They've said best efforts. That will be the contract.
So they'll fulfil based on orders received to the best of their ability. The UK ordered three months earlier and have preference, the EU have yet to even approve it. So the UK received their order quicker, when a bottleneck has occurred it's affected the EU considerably more severely.
AZ, understandably, would have used the EU plant for primarily EU production of the vaccine and the UK plant primarily for UK production, which is just common sense.
Have we seen the contract? No. But there's nothing in what AZ are saying that doesn't hold up - they aren't selling elsewhere for a bigger profit, there's no motive to downgrade the shipment otherwise.
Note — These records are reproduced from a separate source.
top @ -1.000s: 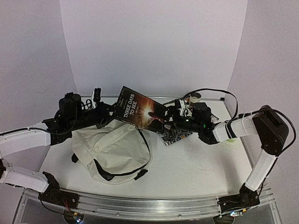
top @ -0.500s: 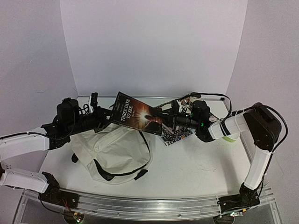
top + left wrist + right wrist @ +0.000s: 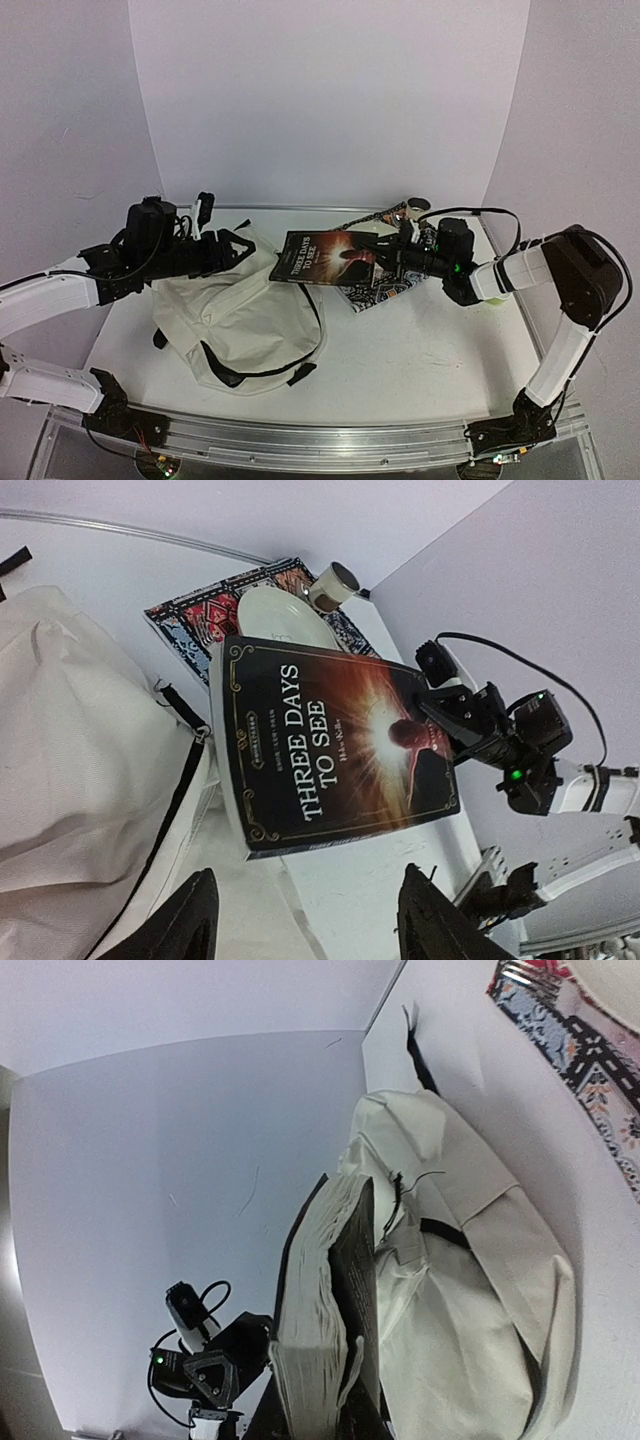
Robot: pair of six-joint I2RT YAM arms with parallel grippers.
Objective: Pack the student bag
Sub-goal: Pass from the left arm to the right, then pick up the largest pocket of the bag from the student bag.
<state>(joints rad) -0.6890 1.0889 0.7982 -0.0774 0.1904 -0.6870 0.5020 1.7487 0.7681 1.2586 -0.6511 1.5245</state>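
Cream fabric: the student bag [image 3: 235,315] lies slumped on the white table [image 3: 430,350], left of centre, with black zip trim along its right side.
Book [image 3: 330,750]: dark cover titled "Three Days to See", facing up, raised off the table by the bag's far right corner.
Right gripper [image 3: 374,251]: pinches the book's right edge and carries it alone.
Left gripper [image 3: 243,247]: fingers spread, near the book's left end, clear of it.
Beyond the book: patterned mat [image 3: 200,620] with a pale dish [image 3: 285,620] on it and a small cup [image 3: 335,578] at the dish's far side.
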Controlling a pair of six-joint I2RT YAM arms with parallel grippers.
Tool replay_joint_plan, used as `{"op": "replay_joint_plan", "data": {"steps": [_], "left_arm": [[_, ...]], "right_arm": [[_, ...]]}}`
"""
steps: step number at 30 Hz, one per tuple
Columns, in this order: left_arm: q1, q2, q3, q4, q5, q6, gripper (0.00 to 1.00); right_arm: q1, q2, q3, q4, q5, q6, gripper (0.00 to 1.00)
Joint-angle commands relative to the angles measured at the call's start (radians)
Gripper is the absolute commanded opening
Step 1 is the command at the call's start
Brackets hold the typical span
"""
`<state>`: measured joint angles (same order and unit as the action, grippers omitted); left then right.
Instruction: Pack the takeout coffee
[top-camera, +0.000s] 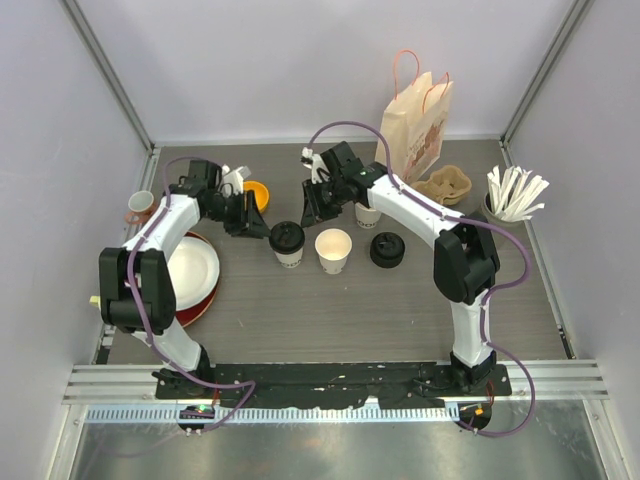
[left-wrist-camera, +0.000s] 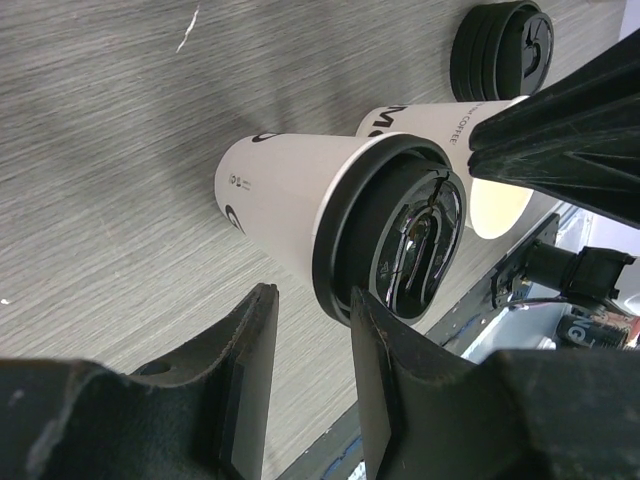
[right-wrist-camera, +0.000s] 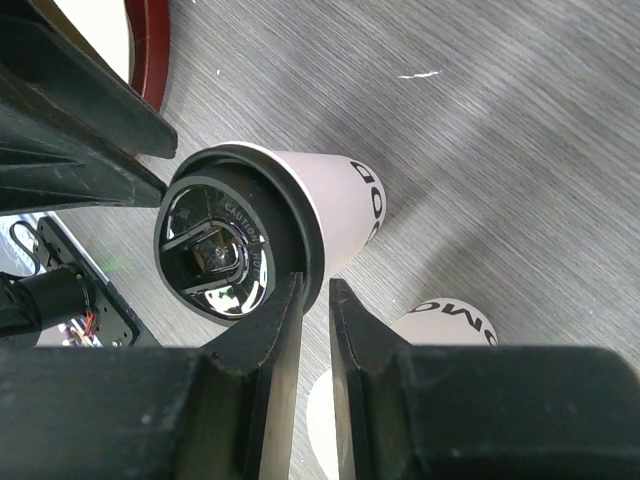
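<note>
One takeout coffee, a white paper cup with a black lid, stands mid-table. Beside it is an alike white cup with no lid, and to its right a stack of black lids. My left gripper hovers at the lidded cup's left. In the left wrist view its jaws stand partly open over bare table, the lidded cup just past one finger. My right gripper hangs behind that cup. Its jaws leave a narrow empty slit, one finger overlapping the lid's rim.
A paper bag stands at the back, with a brown cup carrier and a holder of white sticks to its right. Another white cup is half hidden by the right arm. A white plate, pink cup and orange object sit left.
</note>
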<state>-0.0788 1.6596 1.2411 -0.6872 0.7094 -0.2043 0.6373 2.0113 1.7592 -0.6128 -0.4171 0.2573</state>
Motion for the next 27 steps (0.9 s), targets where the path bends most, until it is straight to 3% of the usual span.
{"op": "replay_joint_plan", "data": {"steps": [1,18,27], "left_arm": [[-0.003,-0.014,-0.003,0.028,0.042,-0.012,0.39],[-0.004,0.012,-0.029,0.017,0.045,-0.015,0.36],[-0.006,0.025,-0.034,0.017,0.061,-0.027,0.29]], "right_arm": [[-0.004,-0.028,-0.006,0.031,-0.006,0.007,0.23],[-0.001,-0.005,-0.052,0.045,-0.055,0.017,0.22],[0.001,0.012,-0.046,0.048,-0.111,0.025,0.22]]}}
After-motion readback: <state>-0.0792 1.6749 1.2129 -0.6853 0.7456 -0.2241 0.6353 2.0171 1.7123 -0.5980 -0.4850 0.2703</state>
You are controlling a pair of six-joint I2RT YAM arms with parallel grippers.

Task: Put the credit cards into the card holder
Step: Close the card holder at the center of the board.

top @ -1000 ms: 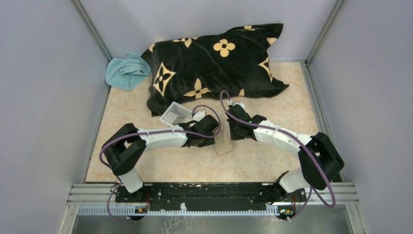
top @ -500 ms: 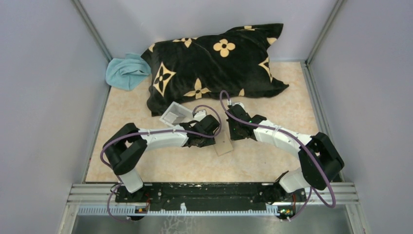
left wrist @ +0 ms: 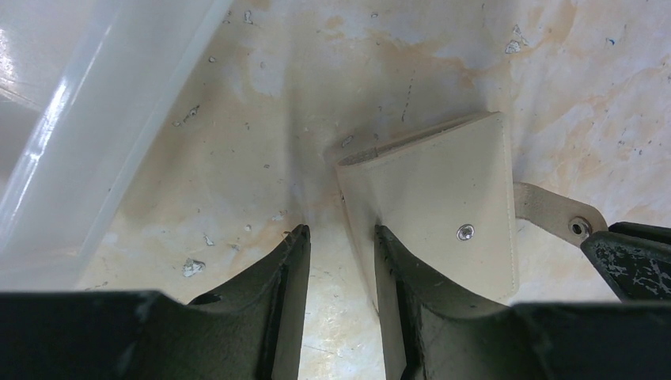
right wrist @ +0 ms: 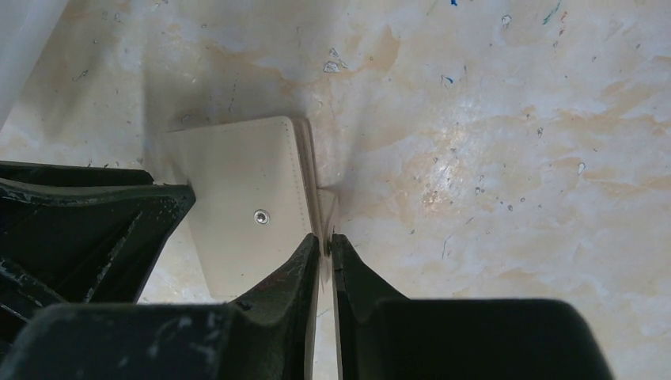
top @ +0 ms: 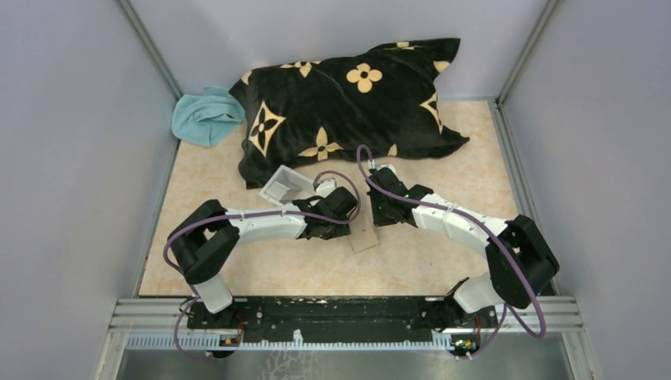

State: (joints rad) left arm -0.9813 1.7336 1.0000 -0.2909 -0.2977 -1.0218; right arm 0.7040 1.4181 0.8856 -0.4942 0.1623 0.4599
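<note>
While right fingers point(right wrist: 294, 273) pinch card holder point(right wrist: 237, 186) tab, left fingers point(left wrist: 286, 273) slightly parted alongside, clear tray point(left wrist: 87, 119) near

Small tan rectangular folding card holder point(top: 364, 234), smooth, with a seam line close to its edges. Folded shut, outer face up, on the marbled beige bench point(top: 261, 273) near its middle, turned slightly askew to the near edge. Round metal snap stud point(left wrist: 465, 232) set in the upward face, toward one long edge. Stacked layers showing along the folded sides. Narrow tan tab point(left wrist: 546, 207) reaching out from that same long edge, unfastened, with a small snap piece point(left wrist: 581, 227) at its tip. Tab caught between the nearly closed jaws of the right gripper point(right wrist: 325, 237). Opposite long edge partly under one finger of the left gripper point(left wrist: 340, 233), jaws apart; contact there unclear.
</note>
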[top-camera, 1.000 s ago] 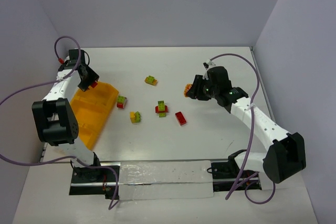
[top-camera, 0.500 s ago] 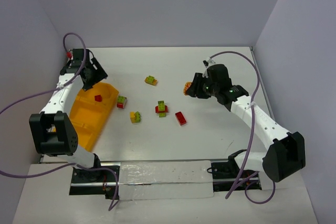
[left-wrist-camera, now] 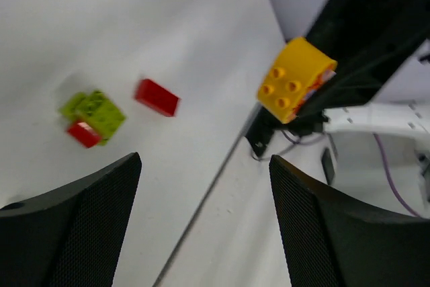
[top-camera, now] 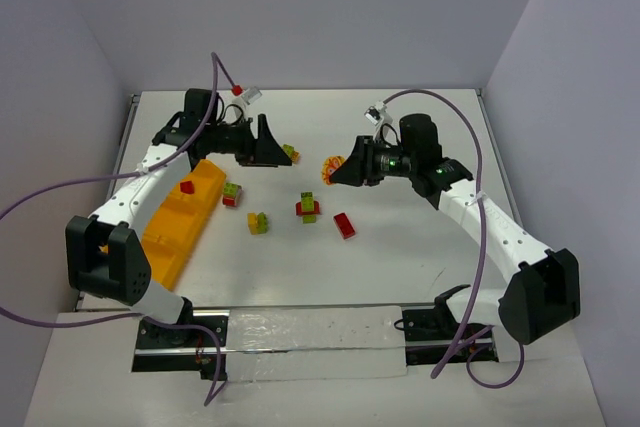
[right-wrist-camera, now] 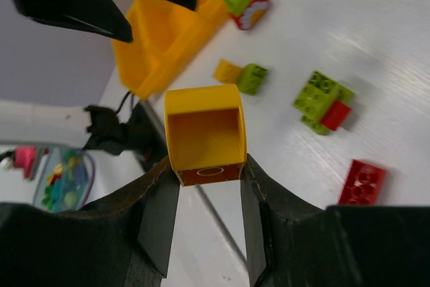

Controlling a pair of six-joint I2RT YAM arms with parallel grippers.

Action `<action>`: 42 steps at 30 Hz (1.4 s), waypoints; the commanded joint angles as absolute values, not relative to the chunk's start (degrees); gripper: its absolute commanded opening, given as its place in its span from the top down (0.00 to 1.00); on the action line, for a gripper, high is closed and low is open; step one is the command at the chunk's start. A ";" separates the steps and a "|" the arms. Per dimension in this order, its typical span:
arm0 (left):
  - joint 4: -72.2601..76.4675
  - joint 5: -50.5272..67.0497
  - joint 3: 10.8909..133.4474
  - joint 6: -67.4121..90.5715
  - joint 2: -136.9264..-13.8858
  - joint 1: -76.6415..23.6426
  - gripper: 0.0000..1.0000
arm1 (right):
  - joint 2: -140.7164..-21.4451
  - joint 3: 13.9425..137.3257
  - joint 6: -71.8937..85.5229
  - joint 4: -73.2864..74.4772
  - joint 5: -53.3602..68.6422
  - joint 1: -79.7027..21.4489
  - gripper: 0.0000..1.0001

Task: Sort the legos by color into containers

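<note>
Risk of slip, grip shallow: pinches yellow-on-red plastic brick clump (right-wrist-camera: 205, 136) aloft w/ R fingers (right-wrist-camera: 158, 213); L fingers (left-wrist-camera: 67, 233) wide, empty.

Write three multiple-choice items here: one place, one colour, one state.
1. The red brick at left lies: A) atop a green brick B) in the orange tray C) under the tray.
2. The clump in the right claw is: A) all green B) blue C) yellow and red.
3. The left claw is: A) open, empty B) shut on a brick C) shut on the tray.
Answers: B, it sits within the tray walls; C, right wrist view shows both colours; A, jaws apart, nothing between.
</note>
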State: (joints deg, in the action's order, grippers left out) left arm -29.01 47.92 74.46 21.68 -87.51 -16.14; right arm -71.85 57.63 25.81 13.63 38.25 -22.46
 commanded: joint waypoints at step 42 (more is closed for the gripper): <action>-17.04 74.03 81.06 23.54 -91.89 -28.56 0.57 | -76.46 62.63 26.28 6.58 59.54 -26.46 1.00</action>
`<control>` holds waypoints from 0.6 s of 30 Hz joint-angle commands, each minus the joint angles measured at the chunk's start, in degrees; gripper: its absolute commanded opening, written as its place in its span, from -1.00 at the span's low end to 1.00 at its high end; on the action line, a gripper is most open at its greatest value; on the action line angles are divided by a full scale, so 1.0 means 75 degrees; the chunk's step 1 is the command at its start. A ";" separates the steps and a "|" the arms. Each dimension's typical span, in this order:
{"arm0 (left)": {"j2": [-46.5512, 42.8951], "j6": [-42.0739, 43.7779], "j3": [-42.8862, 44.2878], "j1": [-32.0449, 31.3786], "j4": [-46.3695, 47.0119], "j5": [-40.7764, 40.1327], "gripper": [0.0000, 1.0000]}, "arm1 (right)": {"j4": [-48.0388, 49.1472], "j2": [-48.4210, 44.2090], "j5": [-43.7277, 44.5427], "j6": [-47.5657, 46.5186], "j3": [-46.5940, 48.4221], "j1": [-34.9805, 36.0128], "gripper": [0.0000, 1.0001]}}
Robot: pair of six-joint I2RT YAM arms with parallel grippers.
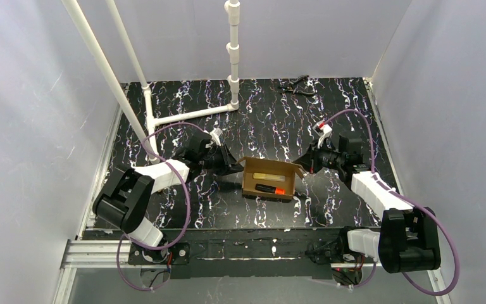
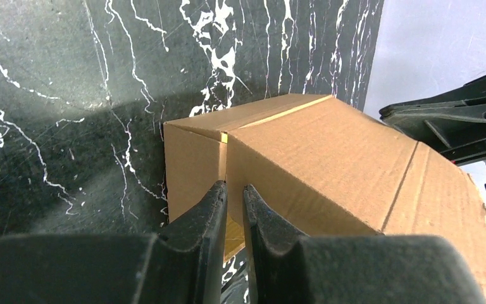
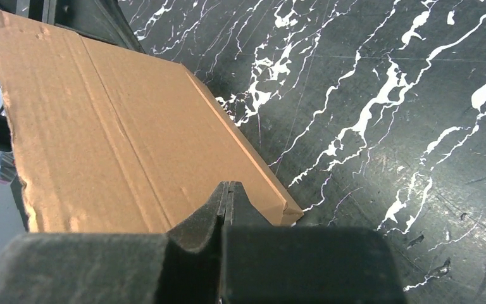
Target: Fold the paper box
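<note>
The tabletop point(image 1: 228, 209) is dark with white streaks. The box point(image 1: 250, 182) sits in its middle, open on top, with a marker point(image 1: 272, 189) and a yellow stick point(image 1: 267, 175) inside. The left fingers point(image 2: 212, 209) are almost shut and seem to pinch the box's left wall at a corner. The right fingers point(image 3: 210, 212) are shut tight on nothing, tips by the right flap point(image 1: 296, 170). I think the left should hold firm while the right pushes that flap over slowly, along its crease.
</note>
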 commanded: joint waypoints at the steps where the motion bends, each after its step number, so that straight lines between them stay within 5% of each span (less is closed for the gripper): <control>1: -0.0021 -0.0045 0.0222 -0.0055 0.0055 0.0115 -0.71 | -0.0708 -0.0176 0.0394 -0.0808 0.0458 0.0050 -0.97; 13: -0.0008 -0.0070 0.0170 -0.0054 0.0070 0.0041 -0.71 | -0.2315 -0.1050 0.2429 -0.2115 0.0759 -0.0316 -0.66; 18: -0.0004 -0.0074 0.0165 -0.0058 0.0069 0.0125 -0.71 | -0.3019 -0.0943 0.1924 -0.2598 0.0878 -0.0325 -0.97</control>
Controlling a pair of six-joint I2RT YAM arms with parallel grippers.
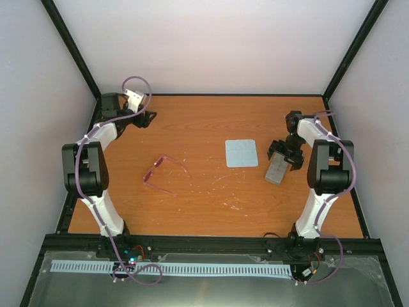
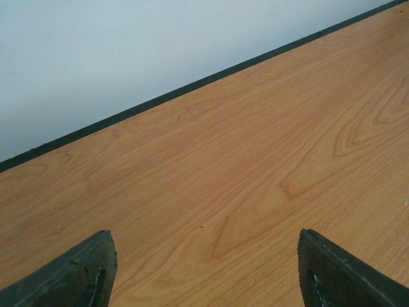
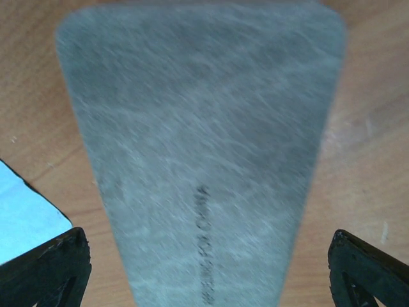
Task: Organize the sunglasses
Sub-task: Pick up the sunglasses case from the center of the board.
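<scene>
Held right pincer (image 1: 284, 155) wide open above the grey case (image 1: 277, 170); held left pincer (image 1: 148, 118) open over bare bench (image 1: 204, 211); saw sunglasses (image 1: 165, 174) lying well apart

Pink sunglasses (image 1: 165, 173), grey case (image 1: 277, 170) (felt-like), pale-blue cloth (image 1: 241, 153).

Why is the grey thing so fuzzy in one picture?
Right wrist view: the grey case fills the frame close up and looks smeared and soft. Left wrist view: the table shows crisp wood grain. Top view: evenly lit, no glare.
</scene>
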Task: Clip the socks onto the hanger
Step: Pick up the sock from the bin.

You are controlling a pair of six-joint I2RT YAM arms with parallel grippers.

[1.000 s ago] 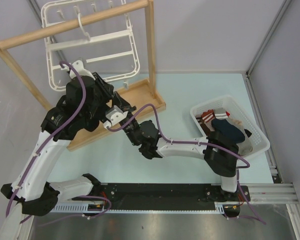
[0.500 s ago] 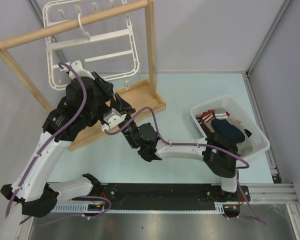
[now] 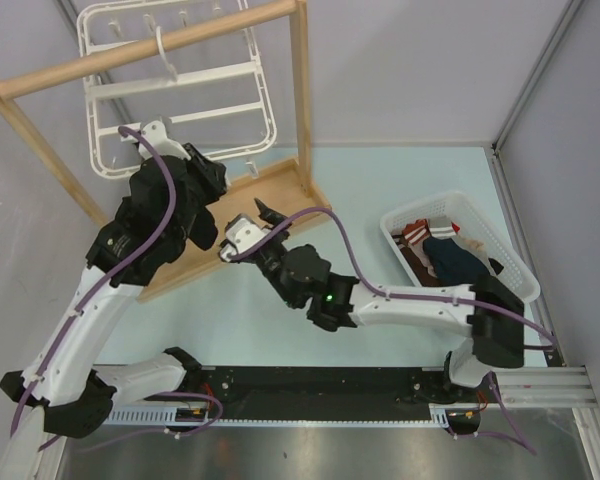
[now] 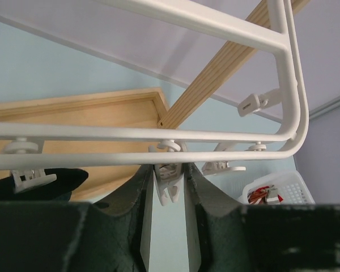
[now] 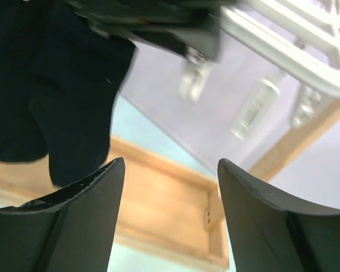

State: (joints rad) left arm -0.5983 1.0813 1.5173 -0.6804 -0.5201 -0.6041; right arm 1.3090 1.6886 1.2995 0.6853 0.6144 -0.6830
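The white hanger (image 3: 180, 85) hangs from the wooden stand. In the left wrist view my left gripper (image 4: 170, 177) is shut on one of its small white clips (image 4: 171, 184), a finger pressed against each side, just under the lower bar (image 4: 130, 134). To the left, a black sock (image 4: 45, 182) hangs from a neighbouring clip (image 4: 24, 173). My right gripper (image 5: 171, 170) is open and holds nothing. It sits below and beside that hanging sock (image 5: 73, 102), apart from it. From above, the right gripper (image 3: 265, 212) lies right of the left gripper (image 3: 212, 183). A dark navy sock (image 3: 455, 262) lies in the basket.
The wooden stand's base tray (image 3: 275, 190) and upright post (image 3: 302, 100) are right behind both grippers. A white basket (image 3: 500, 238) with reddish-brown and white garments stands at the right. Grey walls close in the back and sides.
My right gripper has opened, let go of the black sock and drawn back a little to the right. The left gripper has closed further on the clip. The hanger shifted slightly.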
It just looks like they're fulfilling private contracts with governments, and one contract was placed earlier so was less affected, the other was placed later so is more affected.
The EU, rather than admit blame on their processes - of which there is ample evidence - is trying to claim - without evidence - that AZ are preferring one buyer over another. This isn't like making PPE, which is predictable; it's a biological product and thus is subject to very high standards, if something goes wrong with production, it goes wrong.
Also, from a purely business view, even if AZ did for some reason prioritise the UK, I couldn't blame them - why make and stockpile millions of the doses when it hasn't been approved yet, even now nearly a month after the UK? I don't think they have done that, but simultaneously as a business I don't think they automatically have to be beholden to the EU being slow.